◆ The problem
Look through the entries below and report every line that has "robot".

◆ Given records
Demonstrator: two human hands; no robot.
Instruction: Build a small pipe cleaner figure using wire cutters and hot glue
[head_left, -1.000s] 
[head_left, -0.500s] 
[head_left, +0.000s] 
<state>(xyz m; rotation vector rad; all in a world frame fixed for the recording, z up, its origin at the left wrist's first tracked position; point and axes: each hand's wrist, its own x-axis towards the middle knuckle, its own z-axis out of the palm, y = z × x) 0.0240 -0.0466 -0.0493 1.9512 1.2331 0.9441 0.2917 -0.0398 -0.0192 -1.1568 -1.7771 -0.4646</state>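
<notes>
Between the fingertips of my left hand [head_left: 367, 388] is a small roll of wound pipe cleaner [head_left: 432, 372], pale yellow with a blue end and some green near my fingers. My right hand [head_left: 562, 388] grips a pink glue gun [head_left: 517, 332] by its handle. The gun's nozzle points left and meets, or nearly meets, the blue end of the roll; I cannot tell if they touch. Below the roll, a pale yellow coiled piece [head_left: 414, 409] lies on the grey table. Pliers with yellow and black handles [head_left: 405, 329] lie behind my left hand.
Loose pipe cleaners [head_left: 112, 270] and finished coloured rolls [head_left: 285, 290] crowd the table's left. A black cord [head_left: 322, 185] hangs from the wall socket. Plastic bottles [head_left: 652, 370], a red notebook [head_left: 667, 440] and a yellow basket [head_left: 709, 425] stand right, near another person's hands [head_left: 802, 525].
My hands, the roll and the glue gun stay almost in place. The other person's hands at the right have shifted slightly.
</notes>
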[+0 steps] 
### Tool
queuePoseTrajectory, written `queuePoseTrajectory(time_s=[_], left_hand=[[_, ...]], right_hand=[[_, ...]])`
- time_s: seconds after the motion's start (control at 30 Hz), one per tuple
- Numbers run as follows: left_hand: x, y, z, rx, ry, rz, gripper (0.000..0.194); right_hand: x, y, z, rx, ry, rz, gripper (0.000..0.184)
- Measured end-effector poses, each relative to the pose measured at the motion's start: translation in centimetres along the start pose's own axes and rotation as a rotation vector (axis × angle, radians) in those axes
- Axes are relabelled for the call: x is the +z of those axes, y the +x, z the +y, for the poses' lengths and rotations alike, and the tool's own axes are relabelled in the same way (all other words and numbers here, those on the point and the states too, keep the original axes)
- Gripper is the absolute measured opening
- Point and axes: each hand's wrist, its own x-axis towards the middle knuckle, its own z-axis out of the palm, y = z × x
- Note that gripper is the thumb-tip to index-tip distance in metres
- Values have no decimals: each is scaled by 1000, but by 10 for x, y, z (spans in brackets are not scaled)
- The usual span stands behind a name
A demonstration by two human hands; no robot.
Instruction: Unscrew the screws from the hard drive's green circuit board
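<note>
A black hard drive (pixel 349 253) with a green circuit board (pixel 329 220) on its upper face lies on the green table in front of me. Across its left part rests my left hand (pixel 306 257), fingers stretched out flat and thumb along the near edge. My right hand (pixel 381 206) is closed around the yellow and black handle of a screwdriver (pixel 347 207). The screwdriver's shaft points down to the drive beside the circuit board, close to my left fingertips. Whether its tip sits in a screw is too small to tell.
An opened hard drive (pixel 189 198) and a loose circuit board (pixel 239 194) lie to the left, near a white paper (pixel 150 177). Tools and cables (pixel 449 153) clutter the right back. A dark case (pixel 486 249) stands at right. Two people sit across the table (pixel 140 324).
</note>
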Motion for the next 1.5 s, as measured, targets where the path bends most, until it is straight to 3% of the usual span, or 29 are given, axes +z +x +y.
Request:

◆ Reply
Demonstrator: two human hands; no robot.
A demonstration by two human hands; no robot.

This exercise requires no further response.